From: Leon Romanovsky <leon@kernel.org>
To: Doug Ledford <dledford@redhat.com>, Jason Gunthorpe <jgg@nvidia.com>
Cc: Yishai Hadas <yishaih@nvidia.com>,
linux-rdma@vger.kernel.org, Christoph Hellwig <hch@infradead.org>
Subject: [PATCH rdma-next v3 2/4] IB/core: Enable ODP sync without faulting
Date: Wed, 30 Sep 2020 19:38:26 +0300 [thread overview]
Message-ID: <20200930163828.1336747-3-leon@kernel.org> (raw)
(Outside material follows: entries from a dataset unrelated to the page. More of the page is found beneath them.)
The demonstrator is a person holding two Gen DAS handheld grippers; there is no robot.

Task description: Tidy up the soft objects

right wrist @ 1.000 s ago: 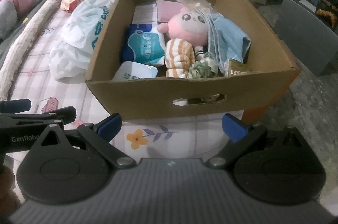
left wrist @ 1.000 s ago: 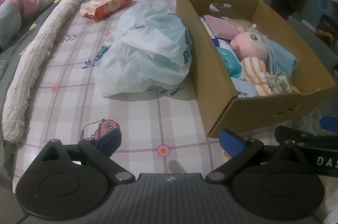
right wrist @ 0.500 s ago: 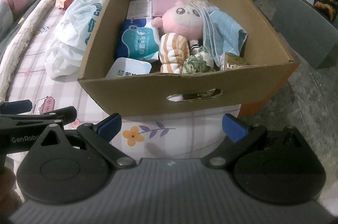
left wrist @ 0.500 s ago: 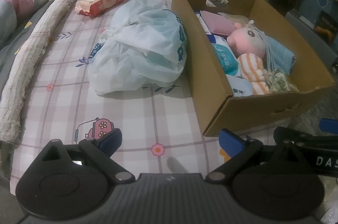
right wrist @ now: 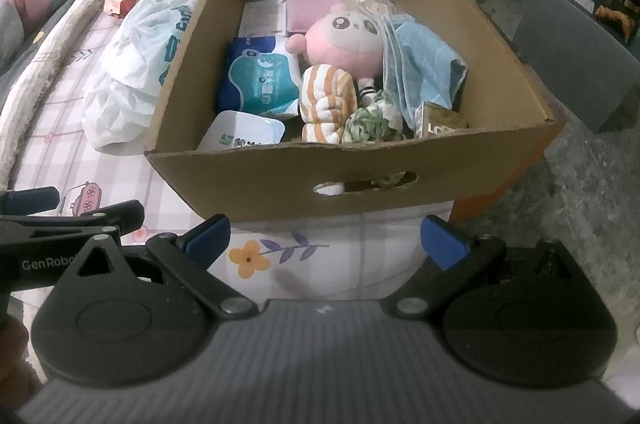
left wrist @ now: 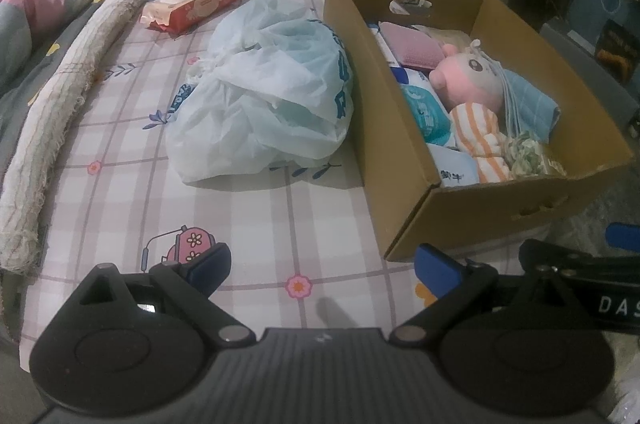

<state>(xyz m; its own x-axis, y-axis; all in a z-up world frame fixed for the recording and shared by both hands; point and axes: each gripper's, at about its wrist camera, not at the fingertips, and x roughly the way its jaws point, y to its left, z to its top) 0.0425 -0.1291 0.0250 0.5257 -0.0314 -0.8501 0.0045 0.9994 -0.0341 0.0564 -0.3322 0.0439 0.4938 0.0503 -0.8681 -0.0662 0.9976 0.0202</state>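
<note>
Your left gripper (left wrist: 322, 264) and right gripper (right wrist: 326, 238) both hang wide open and empty above the bedsheet (left wrist: 256, 216), likely before a pick. Beyond sits the cardboard box (right wrist: 256, 179) holding soft items; the plastic bag (left wrist: 264, 95) lies just beside it, probably your next grasp.

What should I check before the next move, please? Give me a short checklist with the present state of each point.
1. Left gripper open and holding nothing: ok.
2. Right gripper open and holding nothing: ok.
3. Box sits on the bed, top open: ok.
4. Plush, striped cloth and blue cloth are inside the box: ok.
5. Bag lies outside the box, beside its wall: not ok if it belongs inside.
6. What the bag contains: cannot tell.
</note>
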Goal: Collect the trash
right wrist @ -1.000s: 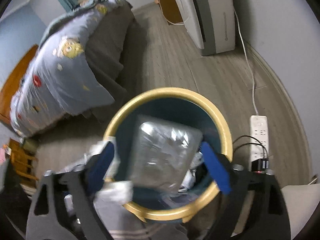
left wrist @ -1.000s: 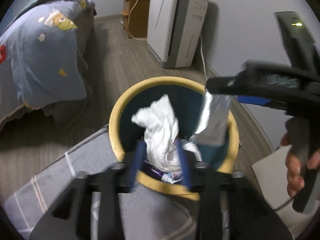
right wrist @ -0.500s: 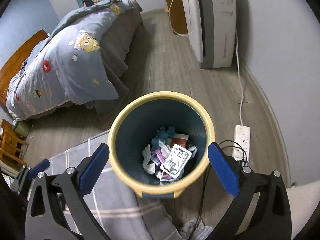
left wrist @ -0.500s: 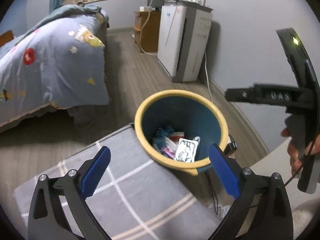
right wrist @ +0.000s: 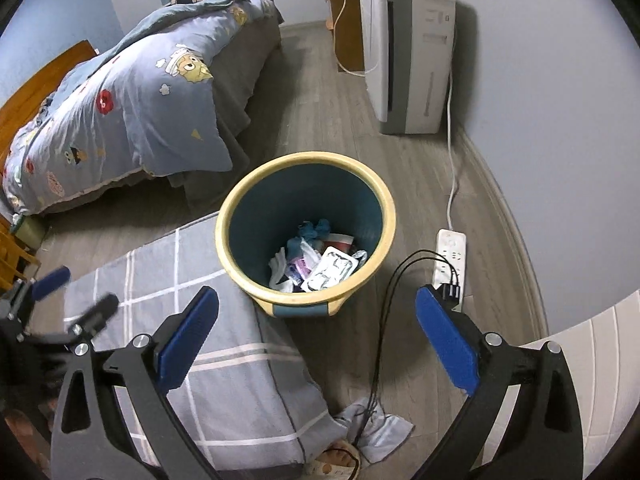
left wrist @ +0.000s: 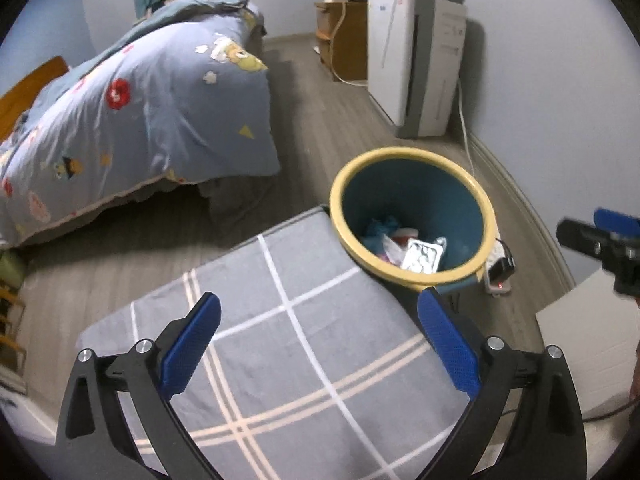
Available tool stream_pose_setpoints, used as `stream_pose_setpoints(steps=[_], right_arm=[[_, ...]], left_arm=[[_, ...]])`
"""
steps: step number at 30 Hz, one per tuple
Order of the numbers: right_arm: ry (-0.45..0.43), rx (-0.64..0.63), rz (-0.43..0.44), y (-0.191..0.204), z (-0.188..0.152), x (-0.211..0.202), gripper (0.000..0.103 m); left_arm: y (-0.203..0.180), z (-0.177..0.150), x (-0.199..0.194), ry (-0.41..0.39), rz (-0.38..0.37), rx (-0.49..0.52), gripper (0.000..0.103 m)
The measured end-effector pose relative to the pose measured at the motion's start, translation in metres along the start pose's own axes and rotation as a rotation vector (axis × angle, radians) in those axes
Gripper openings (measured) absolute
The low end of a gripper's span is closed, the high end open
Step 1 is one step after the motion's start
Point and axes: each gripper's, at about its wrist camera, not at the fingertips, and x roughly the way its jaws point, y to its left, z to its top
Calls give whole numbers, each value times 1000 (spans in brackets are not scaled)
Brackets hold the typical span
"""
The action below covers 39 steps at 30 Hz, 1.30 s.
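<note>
bin (right wrist: 306,308): teal, yellow rim, upright, open, on floor touching grey checked cushion (right wrist: 224,376) corner | trash (right wrist: 316,264): heap at bin bottom, silver foil pack (right wrist: 330,269) on top, white tissue, blue scraps behind

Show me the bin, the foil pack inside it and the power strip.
bin (right wrist: 240,204), right wrist view, on its yellow rim
foil pack (right wrist: 332,268), right wrist view, on its silver face
power strip (right wrist: 450,256), right wrist view, on its white top

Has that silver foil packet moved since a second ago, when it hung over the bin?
Yes. The silver foil packet has dropped from rim level down into the bin, and now lies on the trash at its bottom. The right gripper, just opened, is empty.
</note>
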Motion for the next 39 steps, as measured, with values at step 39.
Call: stream_pose_setpoints(steps=[39], right_arm=[[-8, -61, -20, 17, -3, 3, 97]], left_arm=[[1, 1, -11, -38, -92, 6, 98]])
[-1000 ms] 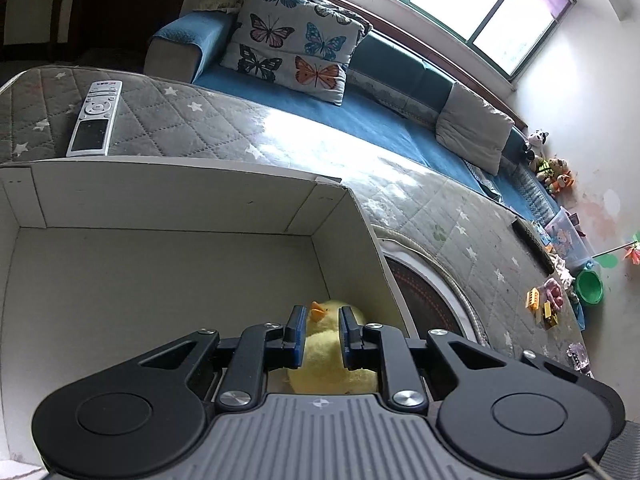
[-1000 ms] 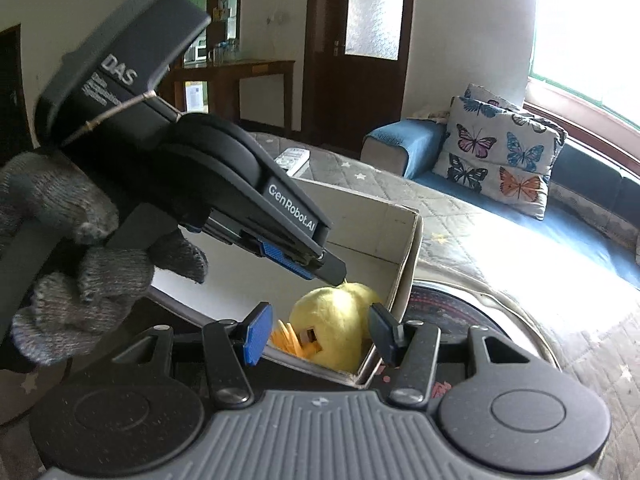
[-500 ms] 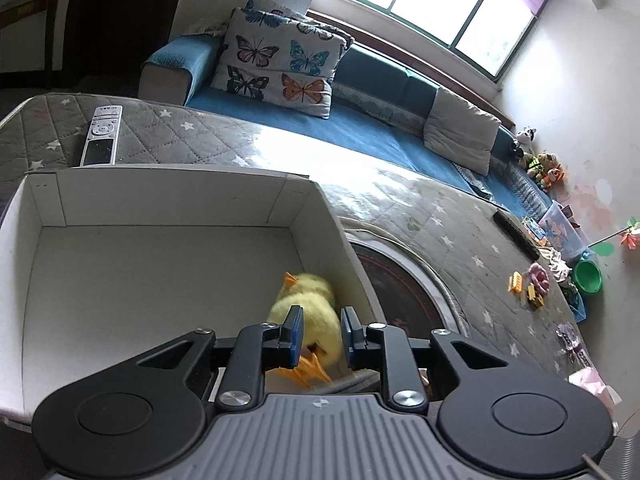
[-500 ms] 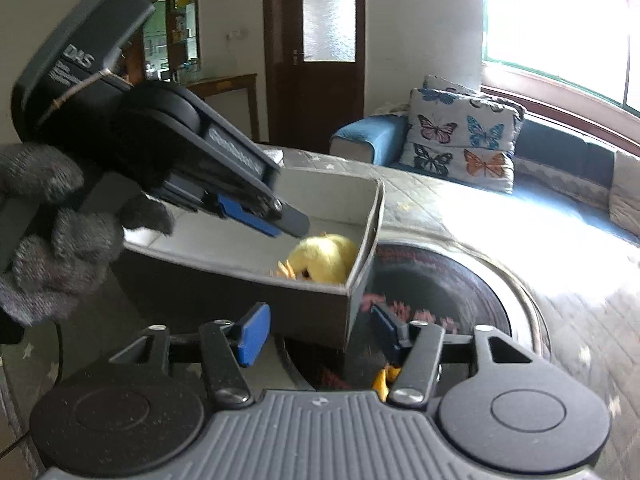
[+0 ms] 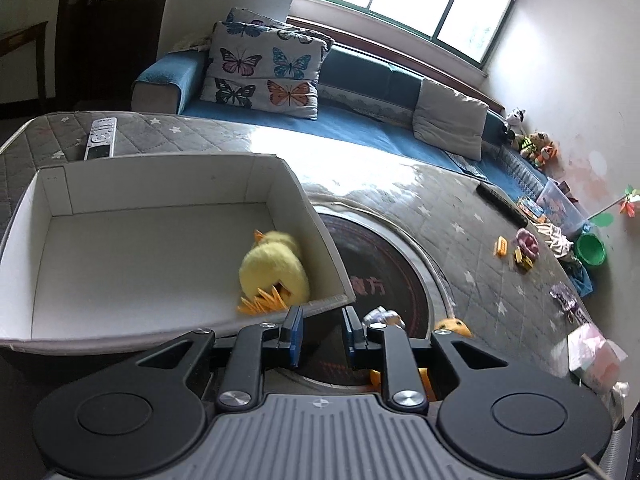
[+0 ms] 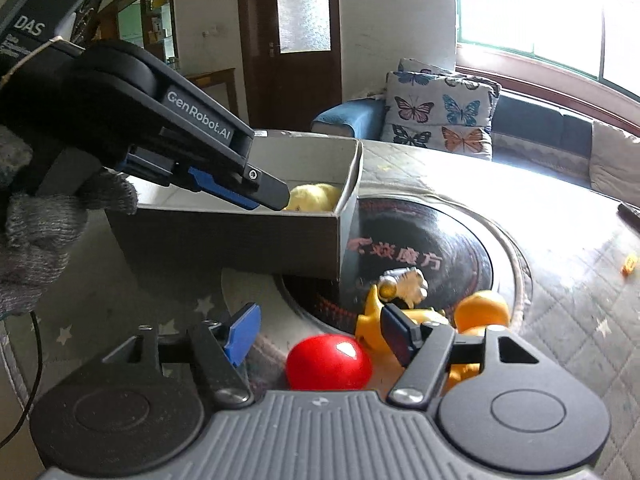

In-Reply-To: <20200930163828.1336747-1-leon@kernel.org>
From: Yishai Hadas <yishaih@nvidia.com>
Enable ODP sync without faulting, this improves performance by reducing
the number of page faults in the system.
The gain from this option is that the device page table can be aligned
with the presented pages in the CPU page table without causing page
faults.
As of that, the overhead on data path from hardware point of view to
trigger a fault which end-up by calling the driver to bring the pages
will be dropped.
Signed-off-by: Yishai Hadas <yishaih@nvidia.com>
Signed-off-by: Leon Romanovsky <leonro@nvidia.com>
---
drivers/infiniband/core/umem_odp.c | 35 +++++++++++++++++++++---------
drivers/infiniband/hw/mlx5/odp.c | 2 +-
include/rdma/ib_umem_odp.h | 2 +-
3 files changed, 27 insertions(+), 12 deletions(-)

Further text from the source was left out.